The bombing attack allegedly carried by two ethnic Chechens raised in Kyrgyzstan, who immigrated to the United States has raised questions about the nation’s immigration laws just as senators are pushing a bipartisan reform proposal.

The Senate proposal by the bipartisan Gang of Eight would provide a pathway to citizenship for the 11 million illegals already in the United States as well as expand visas for both low and high-skilled workers.  The bill would also strengthen border security measures.

Critics of immigration reform have seized on the Boston attack and urged caution, but senators behind the bipartisan reform effort say their measures can best repair the currently broken system.

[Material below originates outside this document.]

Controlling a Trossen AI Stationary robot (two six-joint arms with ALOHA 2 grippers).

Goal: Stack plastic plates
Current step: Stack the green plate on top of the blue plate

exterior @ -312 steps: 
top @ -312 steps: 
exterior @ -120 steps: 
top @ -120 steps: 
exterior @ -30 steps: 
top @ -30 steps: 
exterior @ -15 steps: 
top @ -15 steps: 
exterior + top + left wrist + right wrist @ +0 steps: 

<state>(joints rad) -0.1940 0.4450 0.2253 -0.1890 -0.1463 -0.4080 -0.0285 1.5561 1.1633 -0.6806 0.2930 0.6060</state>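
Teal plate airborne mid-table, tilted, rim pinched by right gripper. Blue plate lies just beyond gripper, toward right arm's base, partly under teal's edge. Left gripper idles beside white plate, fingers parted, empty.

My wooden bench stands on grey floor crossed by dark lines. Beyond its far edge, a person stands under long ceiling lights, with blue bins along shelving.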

Sens. John McCain (R-Ariz.) and Lindsey Graham (R-S.C.) last week, however, issued a joint statement opposing efforts to delay the bill. 

“Immigration reform will strengthen our nation’s security by helping us identify exactly who has entered our country and who has left – a basic function of government that our broken immigration system is incapable of accomplishing today. The status quo is unacceptable,” they said.

Also appearing on ABC, Rep. Bennie Thompson (D-Miss.) Ranking Member of the House Homeland Security Committee said there was no reason to delay immigration reform.

“We're a nation of immigrants. I trust our government. We vet people up and down. We review policies every day. But to put it on hold is not in the best interest of this country,” said Thompson.